The remaining exception is to that part of the judge's (459) instruction which left it to the jury to decide upon the evidence of an advertisement at the Superior Court, after the qualification of the defendant. The term of this court was on the first week after the fourth Monday of March, 1824. The testimony offered was that of a witness, who declared that some time before Christmas, 1823, he saw the advertisement at the courthouse. This testimony seems to us so slight that, unsupported by any other circumstances, we should have little hesitation in pronouncing it insufficient to warrant the conclusion of *376 fact which the jury have drawn, were this a tribunal that had a right to set aside verdicts because of a finding on insufficient proof. But this jurisdiction is exclusively given to the court below. No application can be made here for a new trial because of a verdict there against evidence or without evidence, but solely for misdirection on a question of law.
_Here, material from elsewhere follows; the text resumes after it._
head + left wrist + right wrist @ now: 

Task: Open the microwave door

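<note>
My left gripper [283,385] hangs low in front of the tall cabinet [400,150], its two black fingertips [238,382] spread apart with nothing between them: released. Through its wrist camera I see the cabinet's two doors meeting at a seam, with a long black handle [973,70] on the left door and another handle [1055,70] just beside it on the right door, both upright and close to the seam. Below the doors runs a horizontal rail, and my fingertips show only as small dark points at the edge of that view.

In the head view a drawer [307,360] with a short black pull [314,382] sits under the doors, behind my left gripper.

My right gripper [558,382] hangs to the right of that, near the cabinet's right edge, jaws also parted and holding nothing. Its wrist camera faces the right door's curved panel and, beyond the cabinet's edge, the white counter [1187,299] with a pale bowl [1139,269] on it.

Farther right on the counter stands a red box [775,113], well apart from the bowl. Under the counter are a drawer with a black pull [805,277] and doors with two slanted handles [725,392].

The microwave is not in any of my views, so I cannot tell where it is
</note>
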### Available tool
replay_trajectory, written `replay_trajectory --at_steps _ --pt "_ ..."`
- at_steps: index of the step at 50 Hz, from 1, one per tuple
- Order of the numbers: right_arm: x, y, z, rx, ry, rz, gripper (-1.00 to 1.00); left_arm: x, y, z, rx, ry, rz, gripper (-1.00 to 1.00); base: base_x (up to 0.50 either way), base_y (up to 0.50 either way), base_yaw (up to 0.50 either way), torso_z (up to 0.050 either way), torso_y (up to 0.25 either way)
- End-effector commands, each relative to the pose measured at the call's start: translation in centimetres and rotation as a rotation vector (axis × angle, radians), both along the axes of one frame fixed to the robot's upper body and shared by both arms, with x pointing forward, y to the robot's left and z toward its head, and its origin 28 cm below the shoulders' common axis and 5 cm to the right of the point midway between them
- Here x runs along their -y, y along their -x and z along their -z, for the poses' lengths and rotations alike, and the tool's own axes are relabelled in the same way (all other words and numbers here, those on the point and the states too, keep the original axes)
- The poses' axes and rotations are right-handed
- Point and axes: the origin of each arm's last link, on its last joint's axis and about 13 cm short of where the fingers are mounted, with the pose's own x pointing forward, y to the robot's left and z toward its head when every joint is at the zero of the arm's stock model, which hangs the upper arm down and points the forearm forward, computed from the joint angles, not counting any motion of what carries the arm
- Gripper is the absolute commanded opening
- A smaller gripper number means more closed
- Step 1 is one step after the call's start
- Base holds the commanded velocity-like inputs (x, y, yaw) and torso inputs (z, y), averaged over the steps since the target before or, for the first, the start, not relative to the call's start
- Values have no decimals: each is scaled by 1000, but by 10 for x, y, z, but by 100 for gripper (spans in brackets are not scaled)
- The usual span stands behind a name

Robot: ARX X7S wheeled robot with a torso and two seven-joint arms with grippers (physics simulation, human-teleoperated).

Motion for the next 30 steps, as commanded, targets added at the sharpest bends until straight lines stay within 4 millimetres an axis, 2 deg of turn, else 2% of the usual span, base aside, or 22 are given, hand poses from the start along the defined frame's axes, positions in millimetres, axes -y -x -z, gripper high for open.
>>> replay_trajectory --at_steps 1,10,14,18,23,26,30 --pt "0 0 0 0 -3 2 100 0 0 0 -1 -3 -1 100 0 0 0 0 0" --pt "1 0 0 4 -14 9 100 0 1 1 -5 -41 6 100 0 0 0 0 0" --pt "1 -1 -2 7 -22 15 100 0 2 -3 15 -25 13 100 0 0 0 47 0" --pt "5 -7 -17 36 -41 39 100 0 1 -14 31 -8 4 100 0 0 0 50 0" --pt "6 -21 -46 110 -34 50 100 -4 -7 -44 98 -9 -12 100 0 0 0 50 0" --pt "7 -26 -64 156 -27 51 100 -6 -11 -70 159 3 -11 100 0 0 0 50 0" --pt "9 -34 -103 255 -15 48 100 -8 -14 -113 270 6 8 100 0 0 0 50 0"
No specific instruction was prayed for on the subject of the admissibility, or of the effect of this evidence. To reverse the judgment we must see an error in law. The advertisement at the courthouse, four months before the Superior Court, was, perhaps, some evidence of an advertisement there at the court. It was evidence or not, and if evidence, weaker or stronger, according to circumstances with which the jury was familiar and which were, no doubt, known to all at the trial, but are not stated in the record — that is to say, accordingly as the advertisement was slightly or strongly attached to the courthouse, was on the inside or external wall of the building, whether the courthouse was in a town or in a thin neighborhood, was well or ill secured, or was much or little frequented in the vacations between the terms of the courts. Upon the whole, we do not feel ourselves authorized to say that there was no evidence to be left to the jury respecting the fact of an advertisement at the Superior Court. This exception, therefore, is also overruled.

As no sufficient reason has been shown for reversing the judgment rendered below in favor of the defendant, we are of opinion that it should be affirmed with costs.

PER CURIAM. Judgment affirmed.

Cited: Terrell v. Wiggins, 23 N.C. 173; S. v. Gallimore, 29 N.C. 148;Reeves v. Bell, 47 N.C. 254; Cooper v. Cherry, 53 N.C. 325; S. v.Smallwood, 78 N.C. 562; Rogers v. Grant, 88 N.C. 444; S. v. Best,111 N.C. 643.